1) Yesterday Judge Claudia Wilken released a judgment in the legal case brought by Edward O'Bannon and others against the NCAA. O'Bannon and his fellow plaintiffs argued that the NCAA acted unfairly by profiting from the use of their images and names without allowing them to share in the profits. The NCAA argued in part that they prevented athletes from sharing in their profits because it was important for college athletics to remain "amateur" and that paying the athletes directly would undermine that image. The Judge rejected that position and ruled that, in fact, the whole notion of "amateur" had changed over time and that there was no legitimate legal reason to prevent the athletes from gaining compensation for the NCAA's licensing of the athletes images. You can read the entire decision here but the salient point is that the Judge insisted that athletes at Division 1 football and basketball programs should be allowed to share the profits, that their shares could be placed in trust during their time in school, and that the amount placed in the funds could be capped at no less that $5000 annually. One expert estimated that if NCAA Division 1 schools did cap at the minimum the amount would could be up to $300 Million dollars over a 4 year span.

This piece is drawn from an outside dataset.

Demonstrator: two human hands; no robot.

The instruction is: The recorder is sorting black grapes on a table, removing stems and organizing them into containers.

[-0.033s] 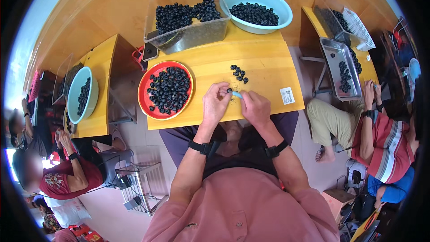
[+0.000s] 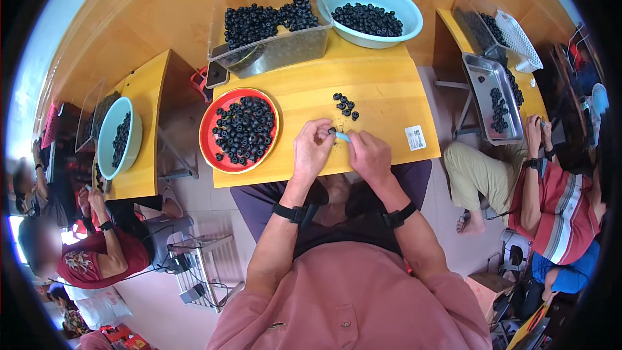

2) The second important event was the decision by the NCAA to grant to the power sports conferences greater autonomy over their own actions and greater authority within the Association. The power sports conferences had threatened to break away from the NCAA and in response the Association apparently agreed to stop pretending that it was a single entity and to allow those campuses with oversized athletic programs with oversized power to separate themselves from the athletic hoi polloi. The decision opens the way for the richer conferences to offer more scholarships and larger scholarships. They will also, after Judge Wilken's decision be in a better position to create the trusts to allow athletes their small piece of the licensing pie. Although one can expect to see coaches salaries going up a lot more than the monies offered to athletes. Amateur athletics is big business after all.
Of course waiting in the wings of all of this ongoing question of whether student-athletes are employees and have the right to unionize. That issue--raised by Northwestern football players--is a long way from being settled. Perhaps, though, it might lead not only to fairer compensation for the athletes but also to coaches remember that student-athletes are supposed to be students and not setting up practice requirements in such a way that they have to regularly miss class. What can I say...hope springs eternal.